BEGIN
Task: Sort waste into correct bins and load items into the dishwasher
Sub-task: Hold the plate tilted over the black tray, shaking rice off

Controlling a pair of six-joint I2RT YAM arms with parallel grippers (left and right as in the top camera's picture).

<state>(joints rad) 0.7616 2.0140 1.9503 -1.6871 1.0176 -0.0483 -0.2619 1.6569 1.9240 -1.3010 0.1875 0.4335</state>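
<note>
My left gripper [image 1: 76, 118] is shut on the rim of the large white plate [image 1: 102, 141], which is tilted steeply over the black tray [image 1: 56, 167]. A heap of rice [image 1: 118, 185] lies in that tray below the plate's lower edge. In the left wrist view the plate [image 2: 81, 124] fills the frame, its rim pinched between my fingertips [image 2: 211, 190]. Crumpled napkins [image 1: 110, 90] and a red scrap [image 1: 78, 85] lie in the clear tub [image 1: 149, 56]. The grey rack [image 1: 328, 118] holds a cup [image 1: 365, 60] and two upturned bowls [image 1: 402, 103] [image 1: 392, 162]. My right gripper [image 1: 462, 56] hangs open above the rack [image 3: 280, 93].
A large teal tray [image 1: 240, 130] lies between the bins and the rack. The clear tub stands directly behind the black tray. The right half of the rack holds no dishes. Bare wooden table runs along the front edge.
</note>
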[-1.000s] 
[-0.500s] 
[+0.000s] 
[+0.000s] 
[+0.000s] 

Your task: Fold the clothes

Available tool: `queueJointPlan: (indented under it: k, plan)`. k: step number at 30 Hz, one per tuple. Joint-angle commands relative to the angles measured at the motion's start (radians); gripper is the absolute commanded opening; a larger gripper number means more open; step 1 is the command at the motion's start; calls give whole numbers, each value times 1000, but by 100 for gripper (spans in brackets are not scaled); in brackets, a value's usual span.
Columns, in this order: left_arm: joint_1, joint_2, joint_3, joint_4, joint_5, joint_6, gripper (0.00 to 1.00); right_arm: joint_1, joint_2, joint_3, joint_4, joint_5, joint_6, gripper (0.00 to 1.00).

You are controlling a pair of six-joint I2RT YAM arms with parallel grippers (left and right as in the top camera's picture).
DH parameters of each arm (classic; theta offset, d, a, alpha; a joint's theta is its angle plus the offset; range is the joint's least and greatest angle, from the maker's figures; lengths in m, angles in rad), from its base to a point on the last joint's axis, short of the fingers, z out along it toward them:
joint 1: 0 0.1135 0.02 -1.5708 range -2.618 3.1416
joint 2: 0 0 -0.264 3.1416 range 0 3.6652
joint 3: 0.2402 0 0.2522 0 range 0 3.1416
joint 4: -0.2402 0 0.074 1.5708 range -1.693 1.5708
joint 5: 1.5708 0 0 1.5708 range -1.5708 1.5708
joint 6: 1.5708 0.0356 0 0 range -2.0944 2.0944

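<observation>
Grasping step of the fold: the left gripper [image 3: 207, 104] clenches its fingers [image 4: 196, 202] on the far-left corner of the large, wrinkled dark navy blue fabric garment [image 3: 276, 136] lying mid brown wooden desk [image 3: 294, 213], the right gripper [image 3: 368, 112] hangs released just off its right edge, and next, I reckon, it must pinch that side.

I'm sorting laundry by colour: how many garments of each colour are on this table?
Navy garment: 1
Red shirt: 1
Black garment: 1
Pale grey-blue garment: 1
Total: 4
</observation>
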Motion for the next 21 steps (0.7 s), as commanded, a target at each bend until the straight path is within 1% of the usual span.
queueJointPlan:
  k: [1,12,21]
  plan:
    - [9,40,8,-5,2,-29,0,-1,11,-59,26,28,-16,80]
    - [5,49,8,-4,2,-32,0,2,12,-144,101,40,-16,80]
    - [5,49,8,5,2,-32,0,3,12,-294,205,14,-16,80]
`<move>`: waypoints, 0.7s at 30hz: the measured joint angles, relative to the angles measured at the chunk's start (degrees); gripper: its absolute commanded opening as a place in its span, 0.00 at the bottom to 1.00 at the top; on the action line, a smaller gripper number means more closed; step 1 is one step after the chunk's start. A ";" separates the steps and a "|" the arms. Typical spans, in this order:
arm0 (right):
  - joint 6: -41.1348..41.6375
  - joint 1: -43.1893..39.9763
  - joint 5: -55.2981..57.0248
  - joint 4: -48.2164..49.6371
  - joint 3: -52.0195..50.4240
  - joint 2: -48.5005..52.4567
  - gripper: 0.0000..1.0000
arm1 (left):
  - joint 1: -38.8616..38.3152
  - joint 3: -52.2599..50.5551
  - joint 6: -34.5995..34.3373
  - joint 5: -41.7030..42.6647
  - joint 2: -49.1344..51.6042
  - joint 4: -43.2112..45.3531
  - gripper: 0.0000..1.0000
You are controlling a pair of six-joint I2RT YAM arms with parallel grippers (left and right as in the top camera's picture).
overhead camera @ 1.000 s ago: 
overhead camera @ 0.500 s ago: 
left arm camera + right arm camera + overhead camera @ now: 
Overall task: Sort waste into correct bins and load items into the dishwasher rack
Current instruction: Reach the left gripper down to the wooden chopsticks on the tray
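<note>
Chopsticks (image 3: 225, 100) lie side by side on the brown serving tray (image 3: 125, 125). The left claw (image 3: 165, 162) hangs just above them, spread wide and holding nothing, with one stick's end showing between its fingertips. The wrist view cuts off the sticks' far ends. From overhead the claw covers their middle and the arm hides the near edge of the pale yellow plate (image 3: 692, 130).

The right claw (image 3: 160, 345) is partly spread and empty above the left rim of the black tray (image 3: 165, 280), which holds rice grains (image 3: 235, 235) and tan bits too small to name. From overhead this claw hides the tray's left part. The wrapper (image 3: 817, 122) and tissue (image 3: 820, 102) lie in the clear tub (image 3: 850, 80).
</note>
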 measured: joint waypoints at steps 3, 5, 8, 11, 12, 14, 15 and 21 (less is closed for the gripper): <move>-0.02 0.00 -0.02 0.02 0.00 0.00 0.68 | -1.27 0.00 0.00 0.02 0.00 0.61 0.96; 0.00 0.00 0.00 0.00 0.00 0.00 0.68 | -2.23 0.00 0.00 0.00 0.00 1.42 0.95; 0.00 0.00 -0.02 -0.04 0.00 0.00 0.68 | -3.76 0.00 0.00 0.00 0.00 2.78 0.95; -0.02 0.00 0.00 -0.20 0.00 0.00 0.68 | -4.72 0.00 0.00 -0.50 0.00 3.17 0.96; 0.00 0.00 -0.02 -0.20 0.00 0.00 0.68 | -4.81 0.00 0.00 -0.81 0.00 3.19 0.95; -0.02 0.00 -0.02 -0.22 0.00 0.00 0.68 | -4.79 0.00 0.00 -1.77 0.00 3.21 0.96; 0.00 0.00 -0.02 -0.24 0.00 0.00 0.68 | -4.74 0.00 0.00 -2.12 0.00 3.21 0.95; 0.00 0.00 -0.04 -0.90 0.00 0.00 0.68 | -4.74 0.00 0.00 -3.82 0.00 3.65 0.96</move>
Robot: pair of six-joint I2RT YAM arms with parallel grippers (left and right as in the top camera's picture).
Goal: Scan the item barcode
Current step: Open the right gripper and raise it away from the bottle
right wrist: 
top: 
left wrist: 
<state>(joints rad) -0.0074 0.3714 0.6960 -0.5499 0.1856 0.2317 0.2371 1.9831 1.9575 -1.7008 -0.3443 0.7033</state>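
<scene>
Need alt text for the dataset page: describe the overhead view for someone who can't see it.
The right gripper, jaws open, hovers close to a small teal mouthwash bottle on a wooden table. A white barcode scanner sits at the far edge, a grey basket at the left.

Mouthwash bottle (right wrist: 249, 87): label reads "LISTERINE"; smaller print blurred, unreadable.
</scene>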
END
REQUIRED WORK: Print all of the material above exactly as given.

SOLUTION FOR THIS PROBLEM:
Task: Sort waste into correct bins and load items into the dishwasher
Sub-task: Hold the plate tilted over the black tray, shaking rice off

Controlling a pair of six-joint I2RT YAM arms with parallel grippers (left and right as in the top camera's picture).

<state>(joints rad) 0.7616 2.0140 1.9503 -1.6871 1.0176 -0.0483 -0.2619 1.6569 1.9240 -1.3010 0.1875 0.4335</state>
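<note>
My left gripper [image 1: 76, 118] is shut on the rim of the large white plate [image 1: 102, 141], which is tilted steeply over the black tray [image 1: 56, 167]. A heap of rice [image 1: 118, 185] lies in that tray below the plate's lower edge. In the left wrist view the plate [image 2: 81, 124] fills the frame, its rim pinched between my fingertips [image 2: 211, 190]. Crumpled napkins [image 1: 110, 90] and a red scrap [image 1: 78, 85] lie in the clear tub [image 1: 149, 56]. The grey rack [image 1: 328, 118] holds a cup [image 1: 365, 60] and two upturned bowls [image 1: 402, 103] [image 1: 392, 162]. My right gripper [image 1: 462, 56] hangs open above the rack [image 3: 280, 93].
A large teal tray [image 1: 240, 130] lies between the bins and the rack. The clear tub stands directly behind the black tray. The right half of the rack holds no dishes. Bare wooden table runs along the front edge.
</note>
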[-1.000s] 
[-0.500s] 
[+0.000s] 
[+0.000s] 
[+0.000s] 

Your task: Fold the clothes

Available tool: `queueJointPlan: (indented under it: k, plan)`. k: step number at 30 Hz, one per tuple. Joint-angle commands relative to the angles measured at the motion's start (radians); gripper is the absolute commanded opening; a larger gripper number means more open; step 1 is the command at the motion's start; calls give whole numbers, each value times 1000, but by 100 for gripper (spans in brackets are not scaled); in brackets, a value's usual span.
Columns, in this order: left_arm: joint_1, joint_2, joint_3, joint_4, joint_5, joint_6, gripper (0.00 to 1.00); right_arm: joint_1, joint_2, joint_3, joint_4, joint_5, joint_6, gripper (0.00 to 1.00).

You are controlling a pair of six-joint I2RT YAM arms with parallel grippers (left and right as in the top camera's picture).
DH parameters of each arm (classic; theta offset, d, a, alpha; a joint's theta is its angle plus the offset; range is the joint's least and greatest angle, from the maker's figures; lengths in m, angles in rad), from its base to a point on the last joint's axis, short of the fingers, z out along it toward them:
joint 1: 0 0.1135 0.02 -1.5708 range -2.618 3.1416
joint 2: 0 0 -0.264 3.1416 range 0 3.6652
joint 3: 0.2402 0 0.2522 0 range 0 3.1416
joint 4: -0.2402 0 0.074 1.5708 range -1.693 1.5708
joint 5: 1.5708 0 0 1.5708 range -1.5708 1.5708
joint 6: 1.5708 0.0356 0 0 range -2.0944 2.0944

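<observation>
Grasping step of the fold: the left gripper [image 3: 207, 104] clenches its fingers [image 4: 196, 202] on the far-left corner of the large, wrinkled dark navy blue fabric garment [image 3: 276, 136] lying mid brown wooden desk [image 3: 294, 213], the right gripper [image 3: 368, 112] hangs released just off its right edge, and next, I reckon, it must pinch that side.

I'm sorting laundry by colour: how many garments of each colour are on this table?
Navy garment: 1
Red shirt: 1
Black garment: 1
Pale grey-blue garment: 1
Total: 4
</observation>
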Motion for the next 21 steps (0.7 s), as commanded, a target at each bend until the straight path is within 1% of the usual span.
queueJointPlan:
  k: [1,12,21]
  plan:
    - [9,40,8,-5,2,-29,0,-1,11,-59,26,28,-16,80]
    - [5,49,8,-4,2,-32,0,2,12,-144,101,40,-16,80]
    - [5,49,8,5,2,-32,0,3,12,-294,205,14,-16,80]
`<move>`: waypoints, 0.7s at 30hz: the measured joint angles, relative to the angles measured at the chunk's start (degrees); gripper: its absolute commanded opening as a place in its span, 0.00 at the bottom to 1.00 at the top; on the action line, a smaller gripper number means more closed; step 1 is one step after the chunk's start. A ";" separates the steps and a "|" the arms. Typical spans, in this order:
arm0 (right):
  - joint 6: -41.1348..41.6375
  - joint 1: -43.1893..39.9763
  - joint 5: -55.2981..57.0248
  - joint 4: -48.2164..49.6371
  - joint 3: -52.0195..50.4240
  - joint 2: -48.5005..52.4567
  - gripper: 0.0000..1.0000
arm1 (left):
  - joint 1: -38.8616..38.3152
  - joint 3: -52.2599..50.5551
  - joint 6: -34.5995..34.3373
  - joint 5: -41.7030..42.6647
  - joint 2: -49.1344..51.6042
  - joint 4: -43.2112..45.3531
  - gripper: 0.0000..1.0000
You are controlling a pair of six-joint I2RT YAM arms with parallel grippers (left and right as in the top camera's picture).
overhead camera @ 1.000 s ago: 
overhead camera @ 0.500 s ago: 
left arm camera + right arm camera + overhead camera @ now: 
Overall task: Sort waste into correct bins and load items into the dishwasher rack
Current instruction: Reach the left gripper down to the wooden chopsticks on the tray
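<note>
Chopsticks (image 3: 225, 100) lie side by side on the brown serving tray (image 3: 125, 125). The left claw (image 3: 165, 162) hangs just above them, spread wide and holding nothing, with one stick's end showing between its fingertips. The wrist view cuts off the sticks' far ends. From overhead the claw covers their middle and the arm hides the near edge of the pale yellow plate (image 3: 692, 130).

The right claw (image 3: 160, 345) is partly spread and empty above the left rim of the black tray (image 3: 165, 280), which holds rice grains (image 3: 235, 235) and tan bits too small to name. From overhead this claw hides the tray's left part. The wrapper (image 3: 817, 122) and tissue (image 3: 820, 102) lie in the clear tub (image 3: 850, 80).
</note>
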 measured: joint waypoints at steps 3, 5, 8, 11, 12, 14, 15 and 21 (less is closed for the gripper): <move>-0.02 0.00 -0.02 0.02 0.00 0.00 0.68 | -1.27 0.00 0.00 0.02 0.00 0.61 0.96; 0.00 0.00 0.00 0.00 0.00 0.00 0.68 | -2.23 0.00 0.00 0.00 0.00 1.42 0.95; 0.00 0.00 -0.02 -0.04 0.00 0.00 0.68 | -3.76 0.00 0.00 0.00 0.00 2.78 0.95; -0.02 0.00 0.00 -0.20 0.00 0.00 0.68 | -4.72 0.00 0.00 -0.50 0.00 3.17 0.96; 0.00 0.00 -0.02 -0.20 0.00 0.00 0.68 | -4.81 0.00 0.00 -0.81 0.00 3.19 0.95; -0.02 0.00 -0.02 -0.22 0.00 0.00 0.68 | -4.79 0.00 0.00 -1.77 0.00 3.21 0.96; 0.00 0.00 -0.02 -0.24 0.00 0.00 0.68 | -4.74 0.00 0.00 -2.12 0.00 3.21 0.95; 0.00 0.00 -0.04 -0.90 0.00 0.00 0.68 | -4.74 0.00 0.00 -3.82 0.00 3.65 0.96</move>
Robot: pair of six-joint I2RT YAM arms with parallel grippers (left and right as in the top camera's picture).
Goal: Scan the item barcode
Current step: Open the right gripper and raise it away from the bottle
right wrist: 
top: 
left wrist: 
<state>(joints rad) -0.0074 0.3714 0.6960 -0.5499 0.1856 0.2317 0.2371 1.9831 1.9575 -1.7008 -0.3443 0.7033</state>
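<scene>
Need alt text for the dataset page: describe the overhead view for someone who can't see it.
The right gripper, jaws open, hovers close to a small teal mouthwash bottle on a wooden table. A white barcode scanner sits at the far edge, a grey basket at the left.

Mouthwash bottle (right wrist: 249, 87): label reads "LISTERINE"; smaller print blurred, unreadable.
</scene>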

Nothing further belongs to this answer.